1. Relevance (4) Comparability

2. Faithful representation (5) Consistency

3. Understandability

b)For each of the following pairs of information characteristics, give an example of a situation in which one of the characteristics may be sacrificed in return for a gain in the other.

1. Relevance and faithful representation.

2. Relevance and consistency.

3. Comparability and consistency.

4. Relevance and understandability.

c) What criterion should be used to evaluate trade-offs between information characteristics?

Short Answer

Expert verified

(a)

(1) Relevant information helps users predict the results of past, present, and future events or affirm or rectify previous expectations.

(2) Faithful representation is an agreement made between financial information and economic event and is considered to show emerging from completeness, objectivity and free from error.

(3) Understandability is an association between users who differ widely in their extent to understand or utilize the information and decision-specific qualities of information.

(4) Comparability improves comparisons among the information about the two different firms at a specific point in time.

(5) Consistency improves comparisons among the information about the same firms at two different points in time.

(b)

(1) Predictions of future operating outcomes and projections of future cash flows may be greatly related to a few decision-makers.

(2)Proposal of new accounting methods may be more suitable for many decision- makers than the current ones.

(3) There is quite a variation among acceptable accounting procedures and methods to aid comparability between firms.

(4) Sometimes, appropriate information is exceptionally complex. Judgement is needed in ascertaining the optimum trade-off between relevance and understandability.

(c)

Even though the trade-offs lead to the loss of some desirable quality of information, the overall outcome should be information that is more beneficial for decision making.

Step by step solution

01

Meaning of Accounting Information 

Accounting information is defined as the accounting statements produced by the process of book-keeping and accounting, that is, trading account, profit and loss account and balance sheet.

02

Explanation for statement ‘a’ 

  1. Relevance is one of the two basic decision-specific features of beneficial accounting information. Relevant information is proficient in creating a difference in a decision. Relevant information helps users predict the results of all events, whether past, present or future or affirm or rectify previous expectations.
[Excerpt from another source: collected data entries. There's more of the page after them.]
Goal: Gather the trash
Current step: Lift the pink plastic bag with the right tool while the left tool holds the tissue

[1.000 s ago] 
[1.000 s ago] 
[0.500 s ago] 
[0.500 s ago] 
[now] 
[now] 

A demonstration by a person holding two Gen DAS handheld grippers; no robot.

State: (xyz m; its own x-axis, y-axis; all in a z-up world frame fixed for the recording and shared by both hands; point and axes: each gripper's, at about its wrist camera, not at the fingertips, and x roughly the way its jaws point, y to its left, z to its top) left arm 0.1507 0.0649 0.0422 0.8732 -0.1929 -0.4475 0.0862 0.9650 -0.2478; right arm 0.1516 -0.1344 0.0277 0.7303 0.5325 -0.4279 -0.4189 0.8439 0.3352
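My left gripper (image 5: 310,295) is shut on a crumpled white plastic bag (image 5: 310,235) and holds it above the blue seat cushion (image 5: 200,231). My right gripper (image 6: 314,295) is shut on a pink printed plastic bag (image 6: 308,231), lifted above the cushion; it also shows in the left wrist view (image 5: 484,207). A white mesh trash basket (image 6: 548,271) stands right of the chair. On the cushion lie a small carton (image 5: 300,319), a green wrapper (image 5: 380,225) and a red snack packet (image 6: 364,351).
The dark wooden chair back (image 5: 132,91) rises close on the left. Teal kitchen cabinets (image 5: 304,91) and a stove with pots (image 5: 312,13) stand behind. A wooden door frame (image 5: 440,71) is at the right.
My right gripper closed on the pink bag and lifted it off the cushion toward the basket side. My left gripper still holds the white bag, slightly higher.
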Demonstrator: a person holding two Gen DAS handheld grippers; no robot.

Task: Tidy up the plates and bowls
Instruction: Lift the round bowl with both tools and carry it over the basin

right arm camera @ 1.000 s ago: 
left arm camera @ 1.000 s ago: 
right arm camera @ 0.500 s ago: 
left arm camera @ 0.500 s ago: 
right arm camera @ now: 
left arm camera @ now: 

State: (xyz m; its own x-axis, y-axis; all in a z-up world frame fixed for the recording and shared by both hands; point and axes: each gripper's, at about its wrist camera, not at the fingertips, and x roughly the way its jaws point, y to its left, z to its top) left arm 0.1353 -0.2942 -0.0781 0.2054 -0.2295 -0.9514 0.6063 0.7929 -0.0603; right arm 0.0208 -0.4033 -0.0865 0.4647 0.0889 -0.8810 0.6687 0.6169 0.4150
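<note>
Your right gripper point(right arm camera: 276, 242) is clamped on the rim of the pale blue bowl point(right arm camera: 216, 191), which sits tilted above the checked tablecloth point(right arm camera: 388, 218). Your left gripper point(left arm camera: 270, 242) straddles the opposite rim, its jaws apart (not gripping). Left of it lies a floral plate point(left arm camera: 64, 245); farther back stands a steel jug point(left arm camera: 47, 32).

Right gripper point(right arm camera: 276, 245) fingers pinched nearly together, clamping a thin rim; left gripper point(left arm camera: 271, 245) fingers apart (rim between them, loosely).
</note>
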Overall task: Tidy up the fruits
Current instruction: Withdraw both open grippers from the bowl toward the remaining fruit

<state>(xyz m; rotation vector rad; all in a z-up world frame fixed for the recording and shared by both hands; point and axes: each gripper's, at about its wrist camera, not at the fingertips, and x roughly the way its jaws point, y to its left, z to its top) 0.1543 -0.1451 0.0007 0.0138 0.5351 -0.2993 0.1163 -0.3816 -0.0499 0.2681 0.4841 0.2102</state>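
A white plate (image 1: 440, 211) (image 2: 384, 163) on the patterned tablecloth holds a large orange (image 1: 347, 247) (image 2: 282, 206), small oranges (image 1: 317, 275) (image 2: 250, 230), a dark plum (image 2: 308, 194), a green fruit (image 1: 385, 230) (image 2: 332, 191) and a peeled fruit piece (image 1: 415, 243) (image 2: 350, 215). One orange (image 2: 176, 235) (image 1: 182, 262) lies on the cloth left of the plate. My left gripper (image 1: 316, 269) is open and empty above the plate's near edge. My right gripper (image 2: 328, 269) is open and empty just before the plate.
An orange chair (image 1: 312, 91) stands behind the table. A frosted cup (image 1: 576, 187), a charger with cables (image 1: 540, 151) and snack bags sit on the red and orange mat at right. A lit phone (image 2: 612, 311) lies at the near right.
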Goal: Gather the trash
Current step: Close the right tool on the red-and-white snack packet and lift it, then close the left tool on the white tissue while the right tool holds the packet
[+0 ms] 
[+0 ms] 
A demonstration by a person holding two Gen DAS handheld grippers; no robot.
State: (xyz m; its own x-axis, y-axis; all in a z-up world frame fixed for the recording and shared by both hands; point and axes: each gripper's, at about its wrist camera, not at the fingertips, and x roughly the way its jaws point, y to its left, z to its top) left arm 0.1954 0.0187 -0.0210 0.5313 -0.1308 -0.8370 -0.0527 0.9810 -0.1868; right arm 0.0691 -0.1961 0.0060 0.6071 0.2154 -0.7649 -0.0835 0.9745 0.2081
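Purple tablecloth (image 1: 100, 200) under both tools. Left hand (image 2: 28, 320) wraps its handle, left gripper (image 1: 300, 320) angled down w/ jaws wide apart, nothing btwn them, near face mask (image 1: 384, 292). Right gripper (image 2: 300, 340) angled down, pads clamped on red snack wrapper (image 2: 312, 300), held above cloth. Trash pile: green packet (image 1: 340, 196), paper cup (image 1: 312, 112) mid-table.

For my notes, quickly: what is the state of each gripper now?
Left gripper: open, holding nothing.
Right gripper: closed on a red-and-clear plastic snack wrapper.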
  2. Faithful representation is another basic decision-specific feature of beneficial accounting information. Reliable information can be based upon to show the conditions and events that it is considered to define. Representational faithfulness is an agreement made between accounting information and the economic event it is considered to show occurring fromneutrality, wholesomeness and error-free.

  3. Understandability is a user-specific feature of information. Information is understandable when it allows one to consider its importance. Understandability is an association between users who differ entirely in their capability to understand and the decision-specific nature of the information.

  4. Comparability implies that information about firms has been made and shown in the same way. Comparability improves comparisons between information about various firms at a specific point in time.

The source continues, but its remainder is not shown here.